Justin Thomas missed the cut, too. He opened the week with a 7-over 77, though he managed just seven pars in a first round that was all over the place. He finished at 11-over. While he finished T8 at the PGA Championship last month, that run was largely an outlier. Thomas has missed the cut at five of the last seven majors.
Phil Mickelson played a little better on Friday, but it still wasn’t enough to make up for his rough start to the week. Mickelson carded a 9-over 79 on Thursday, and then finished the week at 15-over. Only a handful of golfers finished worse than he did on the leaderboard. Mickelson has now missed the cut at four of the last five major championships. His lone finish came at the Masters earlier this year, though he went T43.
Other notable names that missed the cut include Max Homa, Viktor Hovland, Mackenzie Hughes, Ben An, Will Zalatoris, and Rickie Fowler.
The U.S. Open is now in the hands of a player who’s never teed it up on the weekend in a U.S. Open.
Ludvig Åberg stands atop the leaderboard at the U.S. Open, despite the fact that this is his first U.S. Open. Moreover, he had never even played in a major at all before this year. And yet here he is, taming — or at least surviving — a course that chewed up everyone from Scottie Scheffler to Brooks Koepka to Tiger Woods.
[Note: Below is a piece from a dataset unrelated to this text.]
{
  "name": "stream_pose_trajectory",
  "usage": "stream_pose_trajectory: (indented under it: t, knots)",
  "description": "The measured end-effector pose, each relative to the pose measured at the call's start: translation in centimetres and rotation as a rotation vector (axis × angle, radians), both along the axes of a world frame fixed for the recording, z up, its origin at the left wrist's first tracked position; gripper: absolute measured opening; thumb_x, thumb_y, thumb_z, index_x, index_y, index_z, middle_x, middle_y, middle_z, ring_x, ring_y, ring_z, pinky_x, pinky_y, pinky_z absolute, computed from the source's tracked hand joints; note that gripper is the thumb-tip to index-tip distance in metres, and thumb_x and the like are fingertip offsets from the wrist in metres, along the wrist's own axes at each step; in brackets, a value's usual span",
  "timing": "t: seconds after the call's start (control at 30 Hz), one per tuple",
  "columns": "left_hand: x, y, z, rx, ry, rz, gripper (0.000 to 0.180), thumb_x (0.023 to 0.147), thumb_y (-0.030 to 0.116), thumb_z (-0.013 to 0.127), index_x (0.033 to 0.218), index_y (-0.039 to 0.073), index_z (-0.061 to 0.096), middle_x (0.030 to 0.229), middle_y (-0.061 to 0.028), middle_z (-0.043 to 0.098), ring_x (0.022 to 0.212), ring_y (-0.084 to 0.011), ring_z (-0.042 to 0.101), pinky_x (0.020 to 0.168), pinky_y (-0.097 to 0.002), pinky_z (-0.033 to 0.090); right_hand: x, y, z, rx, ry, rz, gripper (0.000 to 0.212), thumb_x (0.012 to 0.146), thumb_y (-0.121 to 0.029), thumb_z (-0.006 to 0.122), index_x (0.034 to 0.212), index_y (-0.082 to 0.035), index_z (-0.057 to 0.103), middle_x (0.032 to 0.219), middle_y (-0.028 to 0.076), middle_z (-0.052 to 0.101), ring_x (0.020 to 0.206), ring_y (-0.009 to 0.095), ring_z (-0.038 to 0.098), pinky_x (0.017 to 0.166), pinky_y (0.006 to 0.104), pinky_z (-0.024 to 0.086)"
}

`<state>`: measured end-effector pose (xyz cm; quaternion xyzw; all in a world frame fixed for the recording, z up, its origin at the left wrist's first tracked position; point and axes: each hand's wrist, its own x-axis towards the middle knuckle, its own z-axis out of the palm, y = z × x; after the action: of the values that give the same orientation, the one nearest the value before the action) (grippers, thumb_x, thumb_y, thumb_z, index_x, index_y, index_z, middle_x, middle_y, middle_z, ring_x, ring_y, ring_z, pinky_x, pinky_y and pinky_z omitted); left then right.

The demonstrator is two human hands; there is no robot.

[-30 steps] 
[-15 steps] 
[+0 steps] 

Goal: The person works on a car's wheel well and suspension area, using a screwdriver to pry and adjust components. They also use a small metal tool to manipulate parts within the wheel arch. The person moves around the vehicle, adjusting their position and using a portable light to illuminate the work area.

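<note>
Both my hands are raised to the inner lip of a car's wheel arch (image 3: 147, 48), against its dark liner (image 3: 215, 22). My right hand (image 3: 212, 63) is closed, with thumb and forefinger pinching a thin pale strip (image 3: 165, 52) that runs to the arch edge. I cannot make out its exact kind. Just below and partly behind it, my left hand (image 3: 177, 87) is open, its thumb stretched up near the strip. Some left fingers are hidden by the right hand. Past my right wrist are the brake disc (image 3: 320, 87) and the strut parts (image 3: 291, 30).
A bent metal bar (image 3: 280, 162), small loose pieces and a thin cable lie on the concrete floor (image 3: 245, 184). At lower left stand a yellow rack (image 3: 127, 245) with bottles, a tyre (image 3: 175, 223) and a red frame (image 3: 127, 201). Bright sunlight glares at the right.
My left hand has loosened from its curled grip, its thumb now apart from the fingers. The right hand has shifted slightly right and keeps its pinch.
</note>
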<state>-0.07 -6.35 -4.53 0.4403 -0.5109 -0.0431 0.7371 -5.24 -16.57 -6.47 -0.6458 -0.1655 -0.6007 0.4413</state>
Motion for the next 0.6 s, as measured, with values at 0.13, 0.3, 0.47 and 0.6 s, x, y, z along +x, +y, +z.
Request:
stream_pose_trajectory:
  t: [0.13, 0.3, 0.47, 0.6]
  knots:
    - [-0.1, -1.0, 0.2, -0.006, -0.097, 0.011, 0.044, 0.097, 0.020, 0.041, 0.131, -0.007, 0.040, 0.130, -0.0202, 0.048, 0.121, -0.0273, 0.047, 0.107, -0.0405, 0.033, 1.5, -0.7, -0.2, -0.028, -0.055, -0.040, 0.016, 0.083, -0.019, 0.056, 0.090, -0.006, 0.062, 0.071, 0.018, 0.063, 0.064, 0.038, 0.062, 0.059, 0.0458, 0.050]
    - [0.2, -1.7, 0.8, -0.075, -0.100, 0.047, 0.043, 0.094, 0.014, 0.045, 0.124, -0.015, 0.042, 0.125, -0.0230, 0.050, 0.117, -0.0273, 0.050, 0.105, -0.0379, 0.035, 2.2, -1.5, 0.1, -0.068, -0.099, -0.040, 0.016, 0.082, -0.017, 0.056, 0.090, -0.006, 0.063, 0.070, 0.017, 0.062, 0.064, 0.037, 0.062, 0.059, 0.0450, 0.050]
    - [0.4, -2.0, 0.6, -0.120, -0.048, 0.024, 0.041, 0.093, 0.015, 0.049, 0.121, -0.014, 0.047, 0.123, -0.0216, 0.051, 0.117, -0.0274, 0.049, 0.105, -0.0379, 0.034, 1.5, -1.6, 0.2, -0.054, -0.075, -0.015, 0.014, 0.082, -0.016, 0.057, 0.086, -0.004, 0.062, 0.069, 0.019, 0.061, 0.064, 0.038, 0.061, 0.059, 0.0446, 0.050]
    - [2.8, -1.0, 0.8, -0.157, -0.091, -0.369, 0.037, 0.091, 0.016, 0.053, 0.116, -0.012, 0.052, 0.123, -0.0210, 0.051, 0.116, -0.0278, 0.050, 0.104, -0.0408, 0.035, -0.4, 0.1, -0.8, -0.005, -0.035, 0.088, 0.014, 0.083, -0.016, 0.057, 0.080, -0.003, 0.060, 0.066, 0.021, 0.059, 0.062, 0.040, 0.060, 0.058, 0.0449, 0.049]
“A U.S. Open is supposed to be hard. It’s supposed to be tricky, and it’s supposed to challenge any aspect of your game. And I feel like it’s really doing that,” Åberg said after his round. “But super fortunate with the way that things have turned out over the last couple days, and hopefully we’ll be able to keep it up.”
“The guy is like a machine, from what I saw,” Tony Finau said of Åberg, who he played with Thursday and Friday. “He hit a lot of fairways and a lot of greens. He sure makes it look pretty easy.”
Thursday night leaders, Patrick Cantlay and Rory McIlroy, struggled but are still very much within striking distance. Matthieu Pavon kept pace with Åberg, even holding a share of the lead for much of the afternoon. Bryson DeChambeau rode an up-and-down -1 round to end at -4. Thomas Detry and Finau also lurk amid the top seven, and only DeChambeau and McIlroy have major wins among them all.
A total of 14 players are within a shot of Åberg heading into the weekend — a traffic jam the USGA will be more than happy to maintain into the weekend.
The best moment of Friday afternoon happened nowhere near the top of the leaderboard. Francesco Molinari, who had missed the cut in eight of his last 10 majors, drained a hole-in-one on his final hole of the day to make the cut on the number:
So far, Pinehurst hasn’t really shown its teeth to the top of the leaderboard. But with scorching temperatures and clear skies in the forecast, the course might — might — get much tougher to manage.
“This golf course is going to play very challenging over the weekend, especially with the forecast that we have,” Cantlay said. “So I think being smart and being patient, it’s inevitable there’s going to be some mistakes made, but that’s just part of playing a U.S. Open.”
At this point, it’s debatable who’s in better shape to handle that kind of carnage — players who have been here before, or a player who doesn’t know what he should fear.